Start of Block
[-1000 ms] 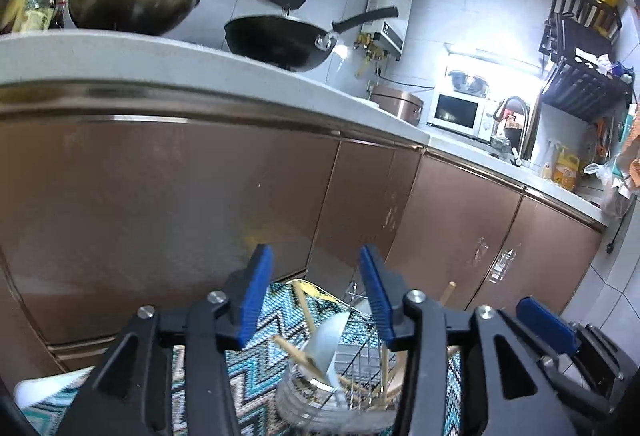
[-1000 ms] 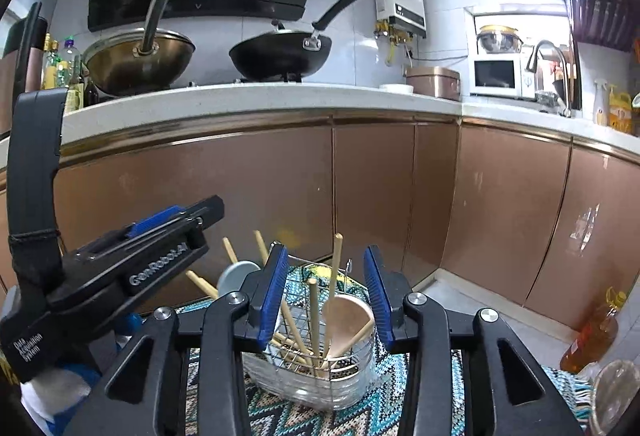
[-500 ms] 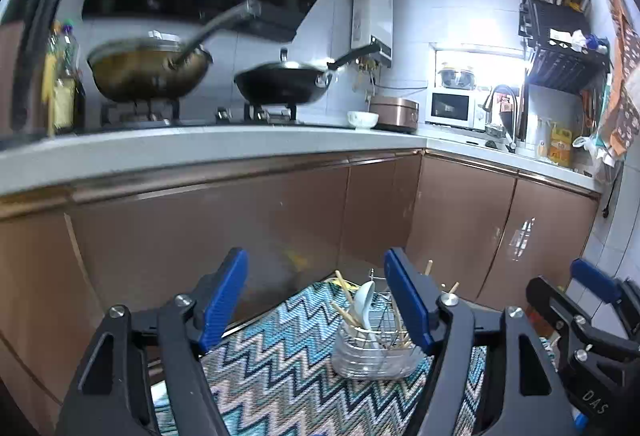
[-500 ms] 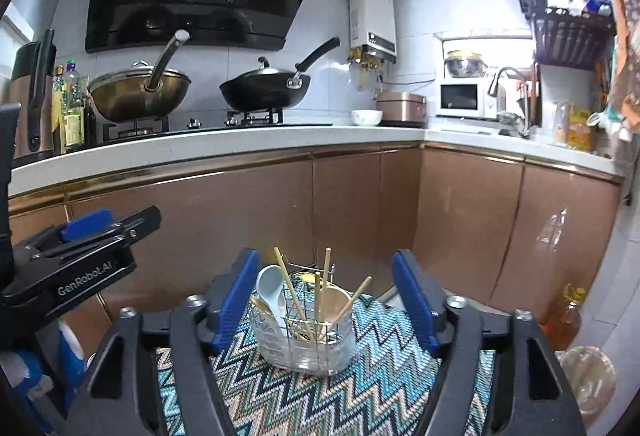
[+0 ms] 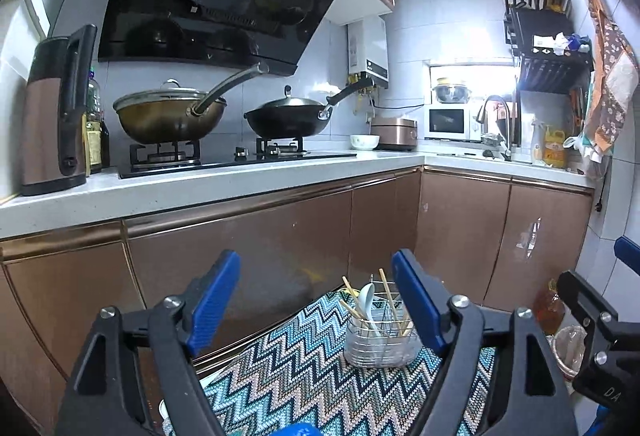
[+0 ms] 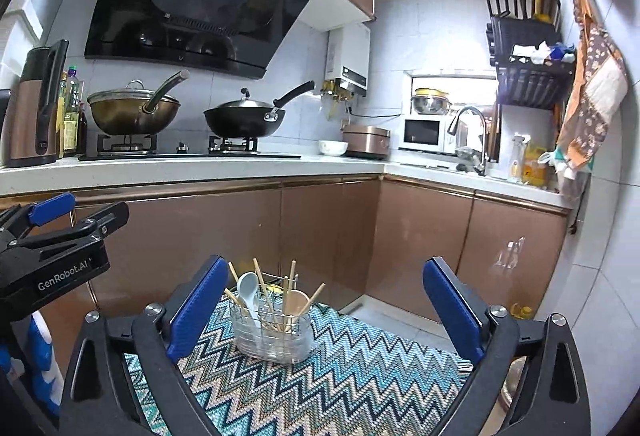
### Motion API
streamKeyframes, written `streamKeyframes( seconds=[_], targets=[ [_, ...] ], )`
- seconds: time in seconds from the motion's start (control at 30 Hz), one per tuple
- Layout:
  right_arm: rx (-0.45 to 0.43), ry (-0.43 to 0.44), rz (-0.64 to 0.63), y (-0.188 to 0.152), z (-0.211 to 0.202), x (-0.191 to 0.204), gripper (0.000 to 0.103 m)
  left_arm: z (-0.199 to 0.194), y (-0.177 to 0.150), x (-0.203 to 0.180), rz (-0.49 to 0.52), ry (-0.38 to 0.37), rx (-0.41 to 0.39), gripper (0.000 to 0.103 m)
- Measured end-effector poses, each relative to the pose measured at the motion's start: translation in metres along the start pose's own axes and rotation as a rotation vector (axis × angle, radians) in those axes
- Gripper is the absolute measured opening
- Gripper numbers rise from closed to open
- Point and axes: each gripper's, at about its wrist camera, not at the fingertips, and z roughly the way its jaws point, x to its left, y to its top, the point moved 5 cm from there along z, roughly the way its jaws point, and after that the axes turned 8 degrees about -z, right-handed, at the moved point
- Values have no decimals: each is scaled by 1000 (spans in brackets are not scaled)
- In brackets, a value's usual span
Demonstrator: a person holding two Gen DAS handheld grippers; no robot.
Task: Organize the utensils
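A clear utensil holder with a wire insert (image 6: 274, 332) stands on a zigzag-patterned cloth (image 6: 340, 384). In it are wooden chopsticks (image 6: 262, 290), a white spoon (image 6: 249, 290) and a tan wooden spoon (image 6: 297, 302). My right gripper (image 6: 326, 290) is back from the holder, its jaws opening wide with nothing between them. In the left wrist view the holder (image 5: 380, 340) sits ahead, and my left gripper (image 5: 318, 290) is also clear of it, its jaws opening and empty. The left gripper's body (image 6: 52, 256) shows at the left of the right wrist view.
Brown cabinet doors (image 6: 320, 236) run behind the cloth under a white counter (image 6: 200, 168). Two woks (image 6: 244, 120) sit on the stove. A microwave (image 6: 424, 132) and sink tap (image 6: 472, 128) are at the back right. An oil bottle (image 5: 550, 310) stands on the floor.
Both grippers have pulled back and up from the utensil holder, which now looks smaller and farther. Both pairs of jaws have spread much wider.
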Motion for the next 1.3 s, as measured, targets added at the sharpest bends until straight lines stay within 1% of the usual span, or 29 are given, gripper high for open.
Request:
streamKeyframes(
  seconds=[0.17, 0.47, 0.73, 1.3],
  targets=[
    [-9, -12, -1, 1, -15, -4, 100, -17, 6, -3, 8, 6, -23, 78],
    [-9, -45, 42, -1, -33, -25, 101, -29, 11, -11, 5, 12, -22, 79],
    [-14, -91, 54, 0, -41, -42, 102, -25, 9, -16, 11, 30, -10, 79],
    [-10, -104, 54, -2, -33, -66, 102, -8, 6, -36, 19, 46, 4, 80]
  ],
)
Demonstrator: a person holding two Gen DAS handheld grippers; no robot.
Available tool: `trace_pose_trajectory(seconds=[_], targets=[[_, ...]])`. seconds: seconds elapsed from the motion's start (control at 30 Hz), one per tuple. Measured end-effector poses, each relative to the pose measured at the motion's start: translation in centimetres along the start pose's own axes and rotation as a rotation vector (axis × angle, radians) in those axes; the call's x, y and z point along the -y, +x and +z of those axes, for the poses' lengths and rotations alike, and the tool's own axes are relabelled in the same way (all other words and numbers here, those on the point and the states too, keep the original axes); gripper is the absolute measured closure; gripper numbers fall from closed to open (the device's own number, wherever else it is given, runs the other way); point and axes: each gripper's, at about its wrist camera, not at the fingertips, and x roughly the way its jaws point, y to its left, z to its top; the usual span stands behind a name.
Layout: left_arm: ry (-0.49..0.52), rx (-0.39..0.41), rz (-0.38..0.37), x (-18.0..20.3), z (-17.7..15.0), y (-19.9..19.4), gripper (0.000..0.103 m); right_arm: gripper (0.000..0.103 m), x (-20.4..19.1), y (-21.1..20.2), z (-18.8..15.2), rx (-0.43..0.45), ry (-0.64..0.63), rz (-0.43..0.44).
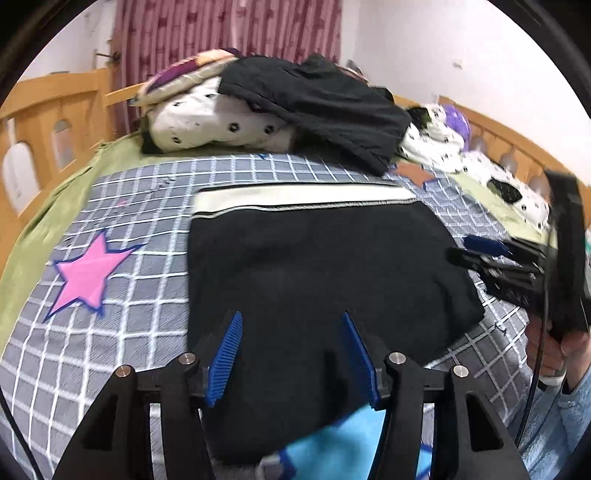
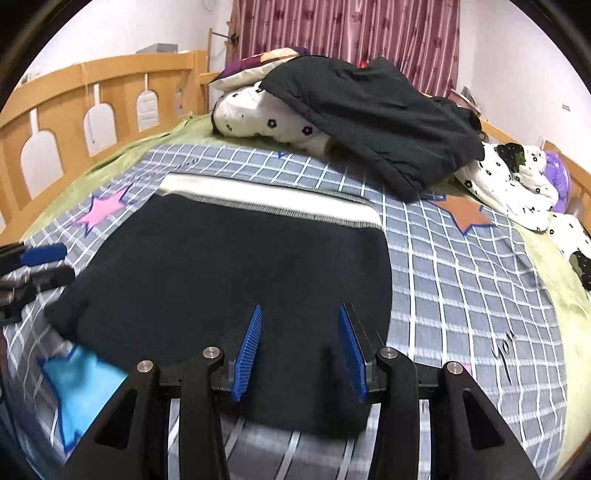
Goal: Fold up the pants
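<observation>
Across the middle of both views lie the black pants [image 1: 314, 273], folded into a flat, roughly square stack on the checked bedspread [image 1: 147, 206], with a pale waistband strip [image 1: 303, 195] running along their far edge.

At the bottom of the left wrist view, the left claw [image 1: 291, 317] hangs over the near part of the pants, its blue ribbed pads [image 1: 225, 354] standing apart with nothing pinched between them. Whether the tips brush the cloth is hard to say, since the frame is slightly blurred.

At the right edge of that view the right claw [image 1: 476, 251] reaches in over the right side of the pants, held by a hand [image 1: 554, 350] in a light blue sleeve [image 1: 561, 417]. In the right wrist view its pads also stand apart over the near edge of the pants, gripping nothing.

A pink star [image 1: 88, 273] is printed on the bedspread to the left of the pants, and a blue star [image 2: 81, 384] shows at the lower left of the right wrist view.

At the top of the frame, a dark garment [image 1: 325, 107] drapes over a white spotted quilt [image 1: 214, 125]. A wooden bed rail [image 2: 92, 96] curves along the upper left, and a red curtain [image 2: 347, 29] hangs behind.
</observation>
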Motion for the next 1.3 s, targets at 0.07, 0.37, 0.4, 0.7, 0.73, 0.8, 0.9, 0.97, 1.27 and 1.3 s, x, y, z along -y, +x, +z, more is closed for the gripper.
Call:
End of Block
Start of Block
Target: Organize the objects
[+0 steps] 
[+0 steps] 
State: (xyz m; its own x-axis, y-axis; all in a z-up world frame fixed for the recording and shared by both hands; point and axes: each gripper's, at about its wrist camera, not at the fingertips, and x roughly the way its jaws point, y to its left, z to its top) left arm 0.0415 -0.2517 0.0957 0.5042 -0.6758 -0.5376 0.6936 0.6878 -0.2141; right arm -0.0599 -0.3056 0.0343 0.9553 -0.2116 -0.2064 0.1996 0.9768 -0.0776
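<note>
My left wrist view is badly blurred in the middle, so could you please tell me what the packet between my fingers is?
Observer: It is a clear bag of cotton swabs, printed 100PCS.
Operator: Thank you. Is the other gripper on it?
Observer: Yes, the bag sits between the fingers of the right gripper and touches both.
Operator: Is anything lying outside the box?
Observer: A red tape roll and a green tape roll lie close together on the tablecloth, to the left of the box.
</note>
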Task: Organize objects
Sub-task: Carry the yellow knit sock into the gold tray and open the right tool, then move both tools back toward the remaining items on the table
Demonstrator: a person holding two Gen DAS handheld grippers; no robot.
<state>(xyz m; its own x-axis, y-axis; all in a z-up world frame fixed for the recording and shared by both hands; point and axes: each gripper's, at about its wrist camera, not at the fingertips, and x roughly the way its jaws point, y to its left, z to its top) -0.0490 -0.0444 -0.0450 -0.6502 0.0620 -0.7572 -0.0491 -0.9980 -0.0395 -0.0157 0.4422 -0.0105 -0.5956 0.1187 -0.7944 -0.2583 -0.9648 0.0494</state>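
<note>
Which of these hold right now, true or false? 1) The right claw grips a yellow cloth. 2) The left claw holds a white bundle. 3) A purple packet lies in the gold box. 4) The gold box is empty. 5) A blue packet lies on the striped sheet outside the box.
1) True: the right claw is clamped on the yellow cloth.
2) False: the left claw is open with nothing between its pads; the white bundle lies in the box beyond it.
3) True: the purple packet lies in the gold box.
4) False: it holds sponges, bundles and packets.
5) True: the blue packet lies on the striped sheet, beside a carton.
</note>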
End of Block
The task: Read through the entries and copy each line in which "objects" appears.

Reply:
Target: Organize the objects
Task: Organize objects

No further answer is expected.